Utilizing a password management app is necessary nowadays because credential stuffing is as prevalent as it has ever been. Credential stuffing is the act of inputting harvested credentials into a myriad of services to see where else that password is being used and compromising said accounts. This Wired article does an excellent job of breaking down the top-rated password management applications.
Tax Scams Arrive Early
Even though tax season is still several months away, attackers did not waste any time attempting to exploit the event. In mid-November, we observed a phishing attack posing as an HMRC notification. Attackers were looking to capitalize on the uncertainty and need surrounding Covid-19 relief once again. This time utilizing the tax credit angle to gain access to their targets personal data. The massages claimed to be from the HMRC and contained a link to a phishing site.
The Dirty Dozen
- Covid19 vaccine themed attacks have already been occurring. We expect to capture state-sponsored vaccine mis-information campaigns in addition to e-crime groups spoofing companies poised to deliver the vaccines.
- Supply chain attacks will become more common. We have only just begun to see the fallout from the Solar Winds compromise but it is a prime example of what is possible with this sort of breach. We expect both e-crime groups and state sponsored actors to further escalate these attacks.
- Living Off the Land attacks will continue to be one of the most popular tactics by threat actors. They will expand their scope of companies to abuse to help blend in with legitimate traffic and confuse recipients.

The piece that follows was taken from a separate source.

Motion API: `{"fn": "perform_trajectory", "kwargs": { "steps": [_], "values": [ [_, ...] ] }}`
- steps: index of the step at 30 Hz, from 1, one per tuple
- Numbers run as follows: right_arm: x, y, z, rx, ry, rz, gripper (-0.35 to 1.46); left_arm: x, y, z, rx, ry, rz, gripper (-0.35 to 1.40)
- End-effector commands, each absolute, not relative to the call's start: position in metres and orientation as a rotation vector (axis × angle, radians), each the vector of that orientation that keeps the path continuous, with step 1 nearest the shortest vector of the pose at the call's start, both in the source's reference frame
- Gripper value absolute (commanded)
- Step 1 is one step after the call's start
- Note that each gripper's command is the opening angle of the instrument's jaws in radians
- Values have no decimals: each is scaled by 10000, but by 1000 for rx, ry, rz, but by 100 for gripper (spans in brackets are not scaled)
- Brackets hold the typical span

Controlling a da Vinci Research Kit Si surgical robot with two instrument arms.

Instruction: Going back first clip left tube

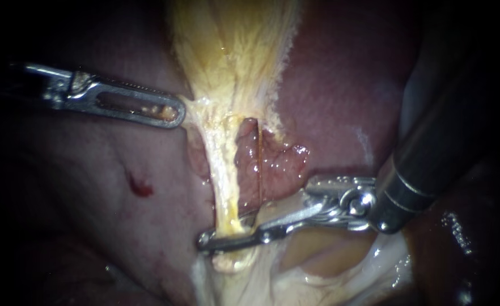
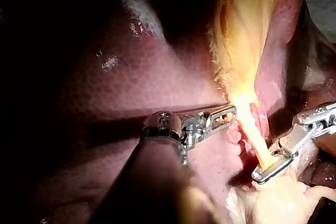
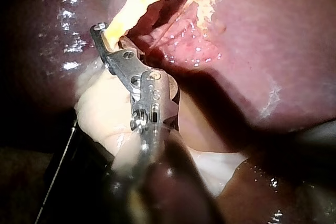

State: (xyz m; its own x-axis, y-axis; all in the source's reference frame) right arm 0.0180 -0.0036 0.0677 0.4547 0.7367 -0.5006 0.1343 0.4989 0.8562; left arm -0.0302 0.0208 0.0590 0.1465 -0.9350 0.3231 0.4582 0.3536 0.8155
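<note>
Count: two instruments, two tubes. The jaws of my left instrument [image 1: 170,113] are clamped on the edge of the gallbladder [image 1: 233,51]. The jaws of my right instrument [image 1: 207,242] grasp the pale left tube [image 1: 223,170] at its lower end. The right tube [image 1: 251,164] lies just beside it.

A smooth dark-red liver surface [image 1: 346,96] fills most of the frame, with a glistening yellow fan of stringy tissue [image 1: 233,51] at top centre, a lumpy pink raw patch [image 1: 281,161] at centre, a small bright-red blood spot [image 1: 139,186] lower left and a wet whitish membrane [image 1: 329,280] along the bottom edge.
</note>
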Motion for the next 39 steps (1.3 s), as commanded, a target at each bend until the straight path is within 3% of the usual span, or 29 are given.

- BEC threat actors may begin to integrate Deep Fake technologies into their attacks. Given that identity is often exploited in these attacks, look for attackers to leverage this technology to lend added credibility to their attacks.
- Security professionals will have to account for the “new normal” work landscape. Defenses will continue to evolve for in-office, work from home, and hybrid-model work scenarios.

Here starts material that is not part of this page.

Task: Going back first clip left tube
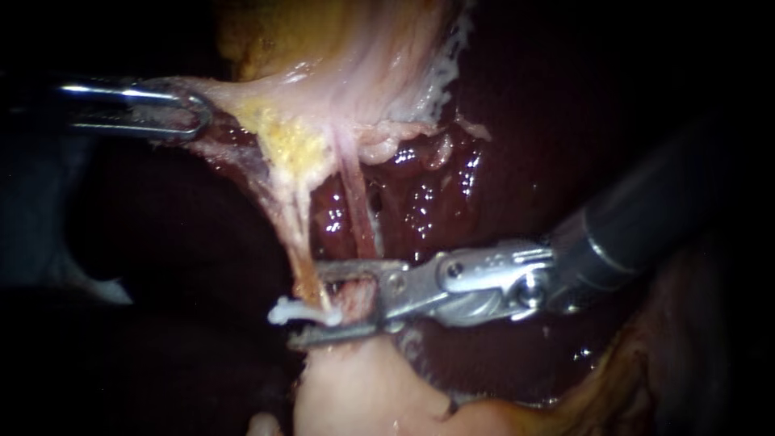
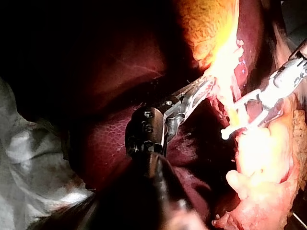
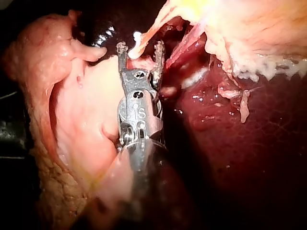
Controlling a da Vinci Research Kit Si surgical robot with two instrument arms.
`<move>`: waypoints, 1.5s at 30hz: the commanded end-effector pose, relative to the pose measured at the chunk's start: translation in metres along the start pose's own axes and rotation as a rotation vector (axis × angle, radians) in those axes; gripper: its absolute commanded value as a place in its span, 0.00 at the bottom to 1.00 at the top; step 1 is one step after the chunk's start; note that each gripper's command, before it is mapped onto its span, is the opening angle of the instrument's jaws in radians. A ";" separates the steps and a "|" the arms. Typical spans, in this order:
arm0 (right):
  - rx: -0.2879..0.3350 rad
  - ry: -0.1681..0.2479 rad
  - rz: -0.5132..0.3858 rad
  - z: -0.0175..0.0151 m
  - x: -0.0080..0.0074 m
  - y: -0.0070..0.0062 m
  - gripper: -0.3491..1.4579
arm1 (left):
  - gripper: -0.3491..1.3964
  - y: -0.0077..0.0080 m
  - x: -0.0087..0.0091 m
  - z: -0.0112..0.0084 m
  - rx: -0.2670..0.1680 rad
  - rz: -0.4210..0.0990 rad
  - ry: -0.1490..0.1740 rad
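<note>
Left tube (image 1: 300, 234), as I see it from here, is a pale yellowish strand that drops from the fatty tissue and passes straight between the right instrument's jaws. The white clip (image 1: 295, 312) lies across it there, with one end poking out just past the jaw tips. Starting from the left, the left instrument (image 1: 184, 113) comes in level with its jaws pressed together on the edge of the gallbladder (image 1: 355, 73). They pinch that pale membrane, which stretches tight from the jaws towards the tubes. Ahead of those jaws and well apart from them, the strand thins as it reaches the clip. Just beside it, on the side nearer the right instrument's shaft, a second pinker strand, the right tube (image 1: 361, 218), ends against the upper jaw. Behind both strands the wet dark red liver (image 1: 428, 202) glistens. The right instrument (image 1: 315, 300) reaches in from the right with its jaws spread, one above and one below the clipped strand. A clear gap shows between them and they are not squeezing anything. Its own wrist camera shows the same thing: the two jaw tips stand apart with the white clip between them. Under the lower jaw sits a pale, smooth lump of tissue (image 1: 355, 387), close against the instrument.
</note>
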 end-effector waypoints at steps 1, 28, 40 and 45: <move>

- Phishing attacks will become even more personalized, localized, and geographically targeted. Much in the same way tech companies have been so successful in building personal profiles of their users to provide pinpoint ad targeting, we expect attackers to follow suit by building personal profiles of their targets using public data, information gained from stolen data and historical interactions with prior attacks.

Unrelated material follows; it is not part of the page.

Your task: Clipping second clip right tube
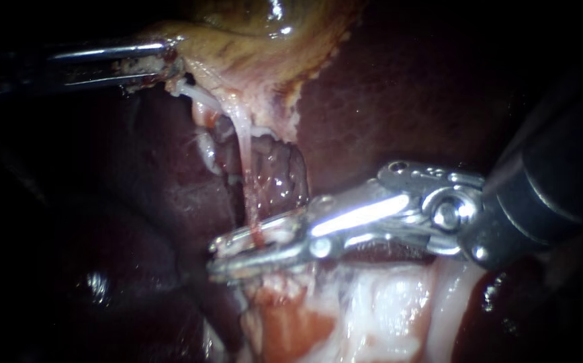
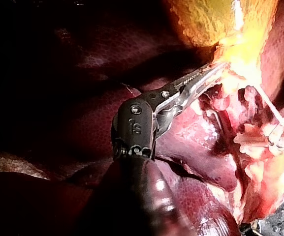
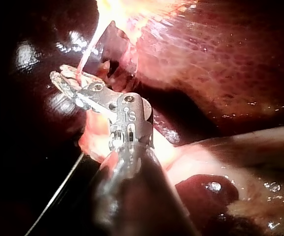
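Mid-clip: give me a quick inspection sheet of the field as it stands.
Surface: liver, dark red and wet, lies under everything.
Job's things: tube runs taut from the gallbladder down to the right instrument; no clip made out on it.
Clutter: nothing seen.
Instruments: left instrument, jaws shut on the gallbladder's edge; right instrument, jaws open, the tube in the gap between them.
Cables: thin pale line beside the right instrument's shaft; cannot tell what it is.
Surroundings: dark, nothing seen.
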You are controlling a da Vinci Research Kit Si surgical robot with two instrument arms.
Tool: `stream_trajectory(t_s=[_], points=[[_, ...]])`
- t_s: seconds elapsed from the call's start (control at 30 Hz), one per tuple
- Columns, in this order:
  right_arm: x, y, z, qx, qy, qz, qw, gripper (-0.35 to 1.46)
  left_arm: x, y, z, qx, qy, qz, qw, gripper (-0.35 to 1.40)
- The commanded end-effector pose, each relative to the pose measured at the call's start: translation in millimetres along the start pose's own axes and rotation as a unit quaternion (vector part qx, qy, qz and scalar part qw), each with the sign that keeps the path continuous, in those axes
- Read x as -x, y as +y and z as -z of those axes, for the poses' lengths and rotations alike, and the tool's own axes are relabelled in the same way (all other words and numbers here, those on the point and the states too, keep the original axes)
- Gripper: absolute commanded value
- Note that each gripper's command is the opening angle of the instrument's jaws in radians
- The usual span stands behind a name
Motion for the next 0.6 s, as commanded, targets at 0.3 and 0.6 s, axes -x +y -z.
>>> stream_trajectory(t_s=[0.3,0.6], points=[[0.4,-0.1,0.3,0.012,-0.022,-0.006,0.9997,-0.35,0.0,0.1,0.0,0.000,0.000,0.000,1.0000,-0.35],[0.5,0.0,0.3,0.012,-0.023,-0.005,0.9997,-0.35,0.0,0.1,0.0,0.000,0.000,0.000,1.0000,-0.35]])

- Ransomware double-extortion via threatening to leak data and holding locked data hostage will increase. With the number of hacking groups exfiltrating sensitive data before encrypting files, ransomware attacks must be considered data breaches now until proven otherwise.
- Ransomware has also resulted in death of hospital patient this year. Attackers will increasingly target hospitals and the U.S. government has warned healthcare providers of this threat.
- Nation vs nation cyberwarfare will increase and carry into space for electronic dominance.
- As prices and adoption for virtual currencies such as Bitcoin increase, so will attacks trying to steal the currency.
- While the 5G rollout continues to gain steam, the associated cyber risks grow. This is due to the move toward decentralized hardware, increased reliance upon software, IoT device vulnerabilities, and dynamic spectrums for sharing bandwidth.
- Mobile devices attacks will only increase over time. Their attack surfaces and possible vectors targeting them are numerous. The devices connect to many different networks, use many different communication protocols, routinely conduct sensitive communications and transactions, and are considered “softer targets” for attackers due to the lack of traditional security solutions that protect against threats.